What is expected: From the line containing "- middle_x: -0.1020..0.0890" to the last line of the listing below, repeat every line exactly, and output nothing else.

Information provided:
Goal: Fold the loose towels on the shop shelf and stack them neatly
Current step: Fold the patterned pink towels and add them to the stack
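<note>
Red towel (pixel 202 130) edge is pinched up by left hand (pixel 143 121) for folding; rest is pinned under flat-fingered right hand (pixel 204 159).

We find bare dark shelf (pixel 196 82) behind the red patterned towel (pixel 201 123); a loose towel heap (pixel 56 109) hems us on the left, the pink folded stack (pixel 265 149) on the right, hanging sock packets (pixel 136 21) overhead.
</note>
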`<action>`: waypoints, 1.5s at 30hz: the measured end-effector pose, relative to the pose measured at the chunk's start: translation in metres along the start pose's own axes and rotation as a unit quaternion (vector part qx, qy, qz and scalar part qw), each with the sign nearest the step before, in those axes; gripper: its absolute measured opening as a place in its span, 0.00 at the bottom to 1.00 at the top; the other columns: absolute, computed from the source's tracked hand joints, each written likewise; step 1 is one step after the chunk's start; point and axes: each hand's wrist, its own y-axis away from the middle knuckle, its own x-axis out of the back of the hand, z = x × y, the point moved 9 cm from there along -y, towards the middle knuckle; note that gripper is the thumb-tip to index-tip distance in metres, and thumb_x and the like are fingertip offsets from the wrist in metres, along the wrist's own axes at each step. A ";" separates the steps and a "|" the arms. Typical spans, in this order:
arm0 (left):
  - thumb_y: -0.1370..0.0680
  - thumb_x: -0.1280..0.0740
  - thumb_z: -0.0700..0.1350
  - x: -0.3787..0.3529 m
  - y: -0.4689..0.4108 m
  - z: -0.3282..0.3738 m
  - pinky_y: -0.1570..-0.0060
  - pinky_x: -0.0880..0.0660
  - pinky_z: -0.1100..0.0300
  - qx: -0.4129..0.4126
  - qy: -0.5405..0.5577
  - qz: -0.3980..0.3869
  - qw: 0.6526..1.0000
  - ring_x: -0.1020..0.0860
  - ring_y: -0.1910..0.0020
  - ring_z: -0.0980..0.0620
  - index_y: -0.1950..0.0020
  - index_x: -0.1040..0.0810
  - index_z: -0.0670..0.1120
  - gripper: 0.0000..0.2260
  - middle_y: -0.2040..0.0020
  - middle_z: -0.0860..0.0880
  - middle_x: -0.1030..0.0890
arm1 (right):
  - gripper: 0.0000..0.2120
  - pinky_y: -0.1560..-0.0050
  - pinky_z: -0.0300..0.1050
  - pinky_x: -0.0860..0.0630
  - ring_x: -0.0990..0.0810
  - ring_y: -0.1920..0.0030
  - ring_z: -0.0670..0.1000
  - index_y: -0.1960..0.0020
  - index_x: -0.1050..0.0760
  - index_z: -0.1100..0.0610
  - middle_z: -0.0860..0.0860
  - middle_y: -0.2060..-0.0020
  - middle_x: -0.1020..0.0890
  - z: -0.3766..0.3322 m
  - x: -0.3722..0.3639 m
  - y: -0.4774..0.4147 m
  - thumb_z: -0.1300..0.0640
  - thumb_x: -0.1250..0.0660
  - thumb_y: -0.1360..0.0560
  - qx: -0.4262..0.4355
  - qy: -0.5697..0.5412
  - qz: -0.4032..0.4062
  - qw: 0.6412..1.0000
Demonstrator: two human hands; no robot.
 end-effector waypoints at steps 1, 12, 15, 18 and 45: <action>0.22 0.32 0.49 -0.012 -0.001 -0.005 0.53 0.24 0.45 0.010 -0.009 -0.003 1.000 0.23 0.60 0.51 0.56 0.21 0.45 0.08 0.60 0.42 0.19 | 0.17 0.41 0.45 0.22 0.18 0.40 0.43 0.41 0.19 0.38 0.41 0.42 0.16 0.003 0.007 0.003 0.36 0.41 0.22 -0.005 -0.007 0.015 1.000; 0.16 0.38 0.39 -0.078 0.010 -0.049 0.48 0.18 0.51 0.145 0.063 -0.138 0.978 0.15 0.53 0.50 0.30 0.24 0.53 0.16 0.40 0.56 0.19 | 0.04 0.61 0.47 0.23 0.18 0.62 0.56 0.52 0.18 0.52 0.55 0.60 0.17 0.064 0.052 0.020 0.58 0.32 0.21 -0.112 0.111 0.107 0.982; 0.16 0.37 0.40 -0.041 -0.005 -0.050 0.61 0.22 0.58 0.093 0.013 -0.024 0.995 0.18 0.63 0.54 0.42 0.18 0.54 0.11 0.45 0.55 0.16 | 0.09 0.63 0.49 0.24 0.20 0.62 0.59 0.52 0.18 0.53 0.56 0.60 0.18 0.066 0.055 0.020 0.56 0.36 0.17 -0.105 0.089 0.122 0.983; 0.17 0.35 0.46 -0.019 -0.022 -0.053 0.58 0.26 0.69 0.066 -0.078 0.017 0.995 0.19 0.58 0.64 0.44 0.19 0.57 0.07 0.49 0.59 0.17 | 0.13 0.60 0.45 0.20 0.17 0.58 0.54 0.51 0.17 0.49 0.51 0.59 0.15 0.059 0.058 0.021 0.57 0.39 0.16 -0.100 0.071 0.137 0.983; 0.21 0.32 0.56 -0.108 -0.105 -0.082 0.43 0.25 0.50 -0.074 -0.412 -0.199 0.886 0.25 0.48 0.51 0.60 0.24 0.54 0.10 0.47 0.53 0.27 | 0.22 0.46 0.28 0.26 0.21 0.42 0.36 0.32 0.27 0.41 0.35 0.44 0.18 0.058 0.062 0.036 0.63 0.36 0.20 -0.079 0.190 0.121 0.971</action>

Answer to this task:
  - middle_x: -0.1020..0.0890
  - z: -0.3766..0.3322 m
  - x: -0.3722..0.3639 m
  - y: -0.4774..0.4147 m
  - thumb_z: -0.1300..0.0640
  - thumb_x: -0.1250..0.0660
  - thumb_y: -0.1360..0.0560
  - qx: -0.4262..0.4355
  - qy: -0.5697..0.5412
  - qz: -0.4032..0.4062
  - qw: 0.6412..1.0000
Demonstrator: two human hands; no robot.
 end-effector waypoints at steps 1, 12, 15, 18 and 45: <action>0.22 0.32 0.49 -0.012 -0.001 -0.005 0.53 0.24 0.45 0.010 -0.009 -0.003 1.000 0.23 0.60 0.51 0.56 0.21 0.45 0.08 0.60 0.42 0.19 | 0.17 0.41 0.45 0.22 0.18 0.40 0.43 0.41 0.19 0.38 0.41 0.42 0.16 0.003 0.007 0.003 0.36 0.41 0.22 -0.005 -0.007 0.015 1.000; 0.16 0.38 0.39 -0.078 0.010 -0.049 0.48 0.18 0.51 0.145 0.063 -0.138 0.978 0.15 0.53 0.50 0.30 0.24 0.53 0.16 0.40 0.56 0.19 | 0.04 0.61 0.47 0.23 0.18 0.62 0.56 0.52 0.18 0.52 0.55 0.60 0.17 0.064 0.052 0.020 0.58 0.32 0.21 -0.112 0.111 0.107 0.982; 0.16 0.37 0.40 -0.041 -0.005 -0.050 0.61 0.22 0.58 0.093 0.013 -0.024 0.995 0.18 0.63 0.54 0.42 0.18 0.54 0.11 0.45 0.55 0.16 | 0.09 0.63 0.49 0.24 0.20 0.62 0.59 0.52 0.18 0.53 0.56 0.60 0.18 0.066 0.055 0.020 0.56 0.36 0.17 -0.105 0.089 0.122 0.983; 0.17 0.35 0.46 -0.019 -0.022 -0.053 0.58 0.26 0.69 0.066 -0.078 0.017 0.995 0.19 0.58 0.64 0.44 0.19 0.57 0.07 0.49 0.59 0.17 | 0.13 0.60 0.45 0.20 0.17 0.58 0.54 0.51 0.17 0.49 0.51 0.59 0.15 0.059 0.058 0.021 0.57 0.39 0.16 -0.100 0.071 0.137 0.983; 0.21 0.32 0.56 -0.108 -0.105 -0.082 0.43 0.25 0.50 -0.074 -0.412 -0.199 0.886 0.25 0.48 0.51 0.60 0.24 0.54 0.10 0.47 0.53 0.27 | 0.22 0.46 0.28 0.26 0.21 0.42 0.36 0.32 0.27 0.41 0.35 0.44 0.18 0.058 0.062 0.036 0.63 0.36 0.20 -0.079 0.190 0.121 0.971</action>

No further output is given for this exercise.